Search the records for lines with the word "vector" and copy each match.

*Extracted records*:
-=-=-

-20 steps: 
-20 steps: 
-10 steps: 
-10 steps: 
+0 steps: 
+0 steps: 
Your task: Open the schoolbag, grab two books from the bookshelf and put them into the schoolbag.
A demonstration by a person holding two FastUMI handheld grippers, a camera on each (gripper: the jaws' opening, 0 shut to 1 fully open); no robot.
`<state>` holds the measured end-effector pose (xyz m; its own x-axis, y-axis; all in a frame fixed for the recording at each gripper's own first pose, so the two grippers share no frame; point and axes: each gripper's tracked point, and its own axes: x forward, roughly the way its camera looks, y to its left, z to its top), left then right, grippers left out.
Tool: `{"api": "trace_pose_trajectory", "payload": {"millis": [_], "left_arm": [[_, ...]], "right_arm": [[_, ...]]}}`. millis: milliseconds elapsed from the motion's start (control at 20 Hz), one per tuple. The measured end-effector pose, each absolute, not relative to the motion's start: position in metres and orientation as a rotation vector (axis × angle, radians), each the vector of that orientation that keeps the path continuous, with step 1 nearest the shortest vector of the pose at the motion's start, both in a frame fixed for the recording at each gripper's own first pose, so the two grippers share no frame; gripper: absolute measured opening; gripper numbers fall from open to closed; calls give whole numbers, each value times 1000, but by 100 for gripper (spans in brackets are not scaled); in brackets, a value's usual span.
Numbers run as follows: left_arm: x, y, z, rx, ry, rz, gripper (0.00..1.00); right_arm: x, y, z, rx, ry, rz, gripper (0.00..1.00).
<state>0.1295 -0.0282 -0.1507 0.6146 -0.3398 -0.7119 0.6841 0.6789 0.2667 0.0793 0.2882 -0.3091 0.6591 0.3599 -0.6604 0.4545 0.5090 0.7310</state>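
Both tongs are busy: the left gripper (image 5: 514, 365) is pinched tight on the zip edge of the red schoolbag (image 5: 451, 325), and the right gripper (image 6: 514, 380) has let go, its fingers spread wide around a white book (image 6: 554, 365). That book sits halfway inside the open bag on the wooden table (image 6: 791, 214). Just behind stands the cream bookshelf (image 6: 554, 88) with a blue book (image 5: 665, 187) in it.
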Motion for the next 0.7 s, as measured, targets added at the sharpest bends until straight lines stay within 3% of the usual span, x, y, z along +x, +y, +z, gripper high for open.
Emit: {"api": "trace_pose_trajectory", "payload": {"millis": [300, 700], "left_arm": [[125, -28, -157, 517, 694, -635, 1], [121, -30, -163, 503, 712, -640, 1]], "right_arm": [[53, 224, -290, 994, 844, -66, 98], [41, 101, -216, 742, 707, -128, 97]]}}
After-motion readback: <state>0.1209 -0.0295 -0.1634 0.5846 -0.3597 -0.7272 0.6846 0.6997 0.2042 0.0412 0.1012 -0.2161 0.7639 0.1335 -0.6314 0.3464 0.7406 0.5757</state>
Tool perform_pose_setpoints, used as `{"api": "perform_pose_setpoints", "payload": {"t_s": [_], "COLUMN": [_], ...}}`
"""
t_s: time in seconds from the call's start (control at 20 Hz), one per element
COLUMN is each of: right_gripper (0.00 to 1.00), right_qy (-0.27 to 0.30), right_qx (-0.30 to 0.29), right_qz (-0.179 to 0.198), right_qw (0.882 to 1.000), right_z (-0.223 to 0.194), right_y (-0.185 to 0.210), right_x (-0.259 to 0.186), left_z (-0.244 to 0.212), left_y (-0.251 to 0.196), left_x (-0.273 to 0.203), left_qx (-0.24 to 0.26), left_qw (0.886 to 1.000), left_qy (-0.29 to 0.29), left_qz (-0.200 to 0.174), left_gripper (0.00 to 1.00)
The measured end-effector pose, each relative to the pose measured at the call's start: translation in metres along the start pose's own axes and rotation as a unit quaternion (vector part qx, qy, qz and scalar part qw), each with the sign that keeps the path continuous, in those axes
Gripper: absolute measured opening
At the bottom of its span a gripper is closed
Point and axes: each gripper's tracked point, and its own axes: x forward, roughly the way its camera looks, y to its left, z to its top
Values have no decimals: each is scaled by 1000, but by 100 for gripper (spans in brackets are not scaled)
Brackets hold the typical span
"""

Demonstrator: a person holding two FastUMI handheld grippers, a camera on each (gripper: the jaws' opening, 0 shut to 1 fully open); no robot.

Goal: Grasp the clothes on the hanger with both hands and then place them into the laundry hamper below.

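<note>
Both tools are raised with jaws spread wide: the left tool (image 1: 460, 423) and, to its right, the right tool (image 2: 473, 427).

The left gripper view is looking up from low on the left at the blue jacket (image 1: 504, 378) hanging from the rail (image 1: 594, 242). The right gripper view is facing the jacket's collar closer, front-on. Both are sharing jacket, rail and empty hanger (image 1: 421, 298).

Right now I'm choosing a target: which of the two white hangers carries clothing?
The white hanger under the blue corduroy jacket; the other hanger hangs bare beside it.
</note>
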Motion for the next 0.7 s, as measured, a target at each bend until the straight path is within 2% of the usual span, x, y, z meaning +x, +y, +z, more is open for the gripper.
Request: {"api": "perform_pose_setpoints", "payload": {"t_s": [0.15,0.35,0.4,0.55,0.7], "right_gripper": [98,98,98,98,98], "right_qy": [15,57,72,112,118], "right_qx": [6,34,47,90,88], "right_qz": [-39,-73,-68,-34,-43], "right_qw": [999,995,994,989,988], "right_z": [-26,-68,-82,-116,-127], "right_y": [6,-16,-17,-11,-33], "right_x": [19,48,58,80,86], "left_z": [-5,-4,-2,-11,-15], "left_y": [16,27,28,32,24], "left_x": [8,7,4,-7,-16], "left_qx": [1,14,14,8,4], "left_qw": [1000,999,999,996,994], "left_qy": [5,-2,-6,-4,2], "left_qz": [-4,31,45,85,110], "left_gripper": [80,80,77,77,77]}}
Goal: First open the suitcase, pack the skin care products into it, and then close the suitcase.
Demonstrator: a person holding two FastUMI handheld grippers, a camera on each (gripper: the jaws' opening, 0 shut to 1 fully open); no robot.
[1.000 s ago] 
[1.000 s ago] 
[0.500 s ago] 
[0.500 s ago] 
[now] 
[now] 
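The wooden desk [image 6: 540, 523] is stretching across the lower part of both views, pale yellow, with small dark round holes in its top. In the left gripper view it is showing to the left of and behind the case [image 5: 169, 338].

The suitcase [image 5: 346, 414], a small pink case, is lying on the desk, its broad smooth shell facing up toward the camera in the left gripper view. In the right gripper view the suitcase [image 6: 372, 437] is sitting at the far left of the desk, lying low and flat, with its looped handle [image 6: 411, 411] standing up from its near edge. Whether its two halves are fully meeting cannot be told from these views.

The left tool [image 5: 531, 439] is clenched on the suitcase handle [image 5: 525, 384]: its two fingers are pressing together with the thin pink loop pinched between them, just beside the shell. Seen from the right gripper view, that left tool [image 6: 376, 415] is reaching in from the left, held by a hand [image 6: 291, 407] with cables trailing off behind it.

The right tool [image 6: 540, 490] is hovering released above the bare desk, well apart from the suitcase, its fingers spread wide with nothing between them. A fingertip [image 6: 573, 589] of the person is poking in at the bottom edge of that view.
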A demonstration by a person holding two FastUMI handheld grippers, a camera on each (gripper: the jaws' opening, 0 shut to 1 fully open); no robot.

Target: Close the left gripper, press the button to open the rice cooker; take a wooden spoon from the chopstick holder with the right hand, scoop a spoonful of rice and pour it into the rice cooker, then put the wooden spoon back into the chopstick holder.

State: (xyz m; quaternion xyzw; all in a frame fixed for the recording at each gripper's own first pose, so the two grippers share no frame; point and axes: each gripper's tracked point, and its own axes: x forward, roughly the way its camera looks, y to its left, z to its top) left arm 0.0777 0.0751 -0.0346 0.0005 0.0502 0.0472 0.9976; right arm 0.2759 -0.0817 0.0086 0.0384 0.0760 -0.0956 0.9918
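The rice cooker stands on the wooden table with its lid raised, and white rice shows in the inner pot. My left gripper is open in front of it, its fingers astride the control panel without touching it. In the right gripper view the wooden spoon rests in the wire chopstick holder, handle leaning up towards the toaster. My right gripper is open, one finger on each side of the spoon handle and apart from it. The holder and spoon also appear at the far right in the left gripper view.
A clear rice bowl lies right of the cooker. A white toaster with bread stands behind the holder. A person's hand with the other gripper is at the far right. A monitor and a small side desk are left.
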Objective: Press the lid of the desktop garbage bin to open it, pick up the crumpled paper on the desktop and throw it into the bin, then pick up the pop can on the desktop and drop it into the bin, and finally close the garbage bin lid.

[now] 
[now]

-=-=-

*SOLUTION*:
Tool: `{"api": "trace_pose_trajectory", "payload": {"millis": [_], "left_arm": [[_, ...]], "right_arm": [[_, ...]]}}`. millis: milliseconds elapsed from the motion's start (control at 20 Hz), one per tuple. The measured end-effector pose, each absolute, not relative to the motion's start: position in metres and orientation as a rotation vector (axis × angle, radians), each the vector of that orientation that keeps the path continuous, with step 1 nearest the shortest vector of the pose at the motion's start, both in a frame fixed for the recording at each gripper's own first pose, so the two grippers share no frame; gripper: absolute measured opening; gripper numbers fall from open to closed; calls give whole numbers, each value times 1000, but by 100 for gripper (spans in brackets are not scaled); in brackets, a value's usual span.
The measured end-effector pose, each relative to the pose measured at the call's start: translation in metres along the start pose's own axes and rotation as a unit quaternion (vector part qx, qy, qz and scalar part qw), each with the sign that keeps the path continuous, in those axes

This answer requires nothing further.